Print the lines of the listing below verbatim from its first line through the line bearing "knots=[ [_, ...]". Any pictures are to be omitted.

START Information supplied

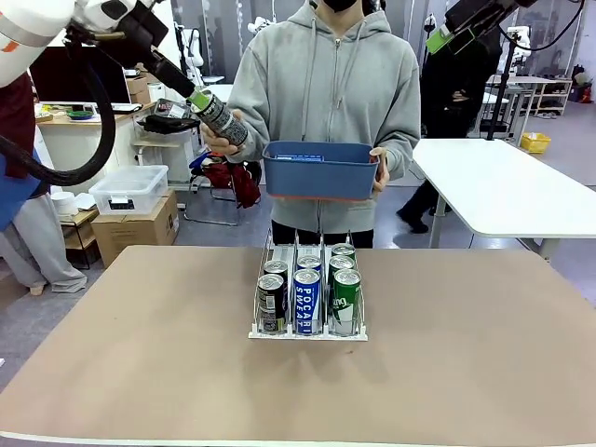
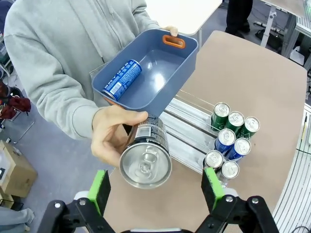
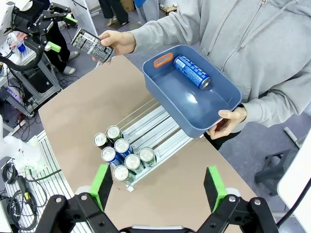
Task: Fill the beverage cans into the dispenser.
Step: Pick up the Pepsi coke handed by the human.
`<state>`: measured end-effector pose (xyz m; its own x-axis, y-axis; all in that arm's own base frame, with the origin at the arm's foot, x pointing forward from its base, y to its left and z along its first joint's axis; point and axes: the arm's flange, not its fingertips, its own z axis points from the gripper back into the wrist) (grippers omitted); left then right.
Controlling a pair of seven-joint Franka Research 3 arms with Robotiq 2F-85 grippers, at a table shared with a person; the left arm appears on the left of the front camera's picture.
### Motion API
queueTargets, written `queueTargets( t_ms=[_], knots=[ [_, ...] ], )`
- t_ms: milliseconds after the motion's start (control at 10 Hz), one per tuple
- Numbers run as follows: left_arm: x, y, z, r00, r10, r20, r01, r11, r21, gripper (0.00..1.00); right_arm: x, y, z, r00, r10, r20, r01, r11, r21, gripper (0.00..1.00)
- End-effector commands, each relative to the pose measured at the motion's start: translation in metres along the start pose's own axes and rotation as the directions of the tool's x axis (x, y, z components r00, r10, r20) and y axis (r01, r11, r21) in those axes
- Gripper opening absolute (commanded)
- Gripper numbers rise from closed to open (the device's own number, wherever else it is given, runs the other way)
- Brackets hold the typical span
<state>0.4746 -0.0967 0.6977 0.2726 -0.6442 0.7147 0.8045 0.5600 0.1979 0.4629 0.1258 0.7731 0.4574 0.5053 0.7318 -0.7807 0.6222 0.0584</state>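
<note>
— Green pads (image 2: pixel 99 189) low in my left wrist view stand spread wide. My left gripper (image 2: pixel 156 191) is open and pinches nothing.

— What sits between them?

— One black can (image 2: pixel 146 155), its silver top facing my camera. A person's hand (image 2: pixel 109 133) holds it by the body. From the front it is tilted, high above the far side of the table (image 1: pixel 140 354), with its top toward my fingers. I cannot tell whether they touch it.

— And your right gripper (image 3: pixel 157 188)?

— Spread just as wide, holding nothing. It hangs high, looking down on the rack and the bin.

— Where is the dispenser (image 2: pixel 184 128)?

— On the table, in the middle, below the blue bin (image 2: pixel 160 77). Its cans stand upright at the end nearest me: two black cans (image 1: pixel 273 293) in the left lane, two blue cans (image 1: pixel 306 296) in the middle lane, three green cans (image 1: pixel 344 284) in the right lane. The far stretch of each lane is bare.

— And the bin?

— The person's other hand (image 3: pixel 226 121) holds it up, tipped, over the far end of the rack. One blue can (image 2: pixel 121 79) lies on its side inside it, against a wall.
</note>
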Motion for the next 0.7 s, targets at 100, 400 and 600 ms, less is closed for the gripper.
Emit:
queueTargets(
  t_ms=[100, 400, 600],
  knots=[
    [0.000, 0.007, -0.016, 0.997, -0.030, 0.065, 0.031, 0.999, -0.019, 1.00, -0.003, 0.001, -0.001, 1.000, -0.003, 0.004, 0.003, 1.000, 0.007, 1.00],
    [-0.001, 0.012, -0.030, 0.997, -0.006, 0.071, 0.008, 0.999, -0.033, 1.00, -0.003, 0.001, -0.001, 1.000, -0.003, 0.004, 0.003, 1.000, 0.007, 1.00],
    [-0.002, 0.016, -0.036, 0.997, 0.000, 0.072, 0.003, 0.999, -0.039, 1.00, -0.003, 0.001, -0.001, 1.000, -0.003, 0.004, 0.003, 1.000, 0.007, 1.00]
  ],
)
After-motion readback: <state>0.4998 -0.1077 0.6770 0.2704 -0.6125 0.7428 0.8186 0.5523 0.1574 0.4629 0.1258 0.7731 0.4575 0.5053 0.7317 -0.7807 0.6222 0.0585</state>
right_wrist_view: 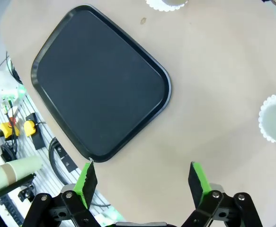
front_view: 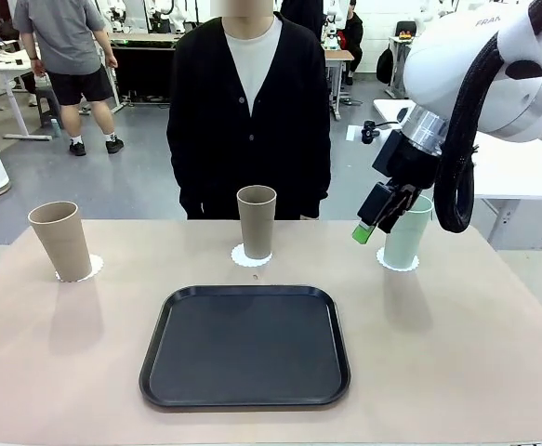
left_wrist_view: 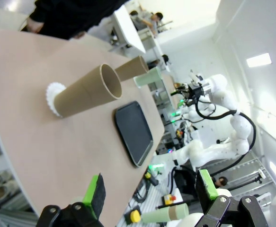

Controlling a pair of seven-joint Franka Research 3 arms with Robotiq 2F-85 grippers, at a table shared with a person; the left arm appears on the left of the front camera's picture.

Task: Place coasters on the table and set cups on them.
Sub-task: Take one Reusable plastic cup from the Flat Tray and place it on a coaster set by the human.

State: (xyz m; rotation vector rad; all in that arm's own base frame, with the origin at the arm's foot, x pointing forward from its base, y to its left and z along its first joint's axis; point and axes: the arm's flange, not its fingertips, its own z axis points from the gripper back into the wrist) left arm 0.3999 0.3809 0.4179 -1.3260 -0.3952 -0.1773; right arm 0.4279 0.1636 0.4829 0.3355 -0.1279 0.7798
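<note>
Front view shows three cups, left, middle and green, each standing on its own coaster on the table, so the setting looks complete. Right gripper hangs beside the green cup, fingers wide, holding nothing; left gripper is wide and empty too.

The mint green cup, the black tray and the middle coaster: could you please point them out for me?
mint green cup (front_view: 406,238): front view, lower side wall.
black tray (front_view: 245,346): front view, flat floor.
middle coaster (front_view: 239,255): front view, scalloped left edge.
</note>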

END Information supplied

__Output for this task__:
Task: Fill the beverage cans into the dispenser.
Step: Pick up the Pepsi coke handed by the human.
`<state>`: measured end-effector pose (xyz m; its own x-axis, y-axis; all in that arm's own base frame, with the origin at the arm's foot, x pointing forward from its base, y to its left and z along its first joint's axis; point and axes: the arm's flange, not its fingertips, its own z axis points from the gripper back into the wrist) (grippers omitted); left then right.
Controlling a pair of seven-joint Franka Research 3 arms with Robotiq 2F-85 grippers, at a table shared with a person; the left arm appears on the left of the front camera's picture.
### Motion API
queueTargets, written `queueTargets( t_ms=[_], knots=[ [_, ...] ], )`

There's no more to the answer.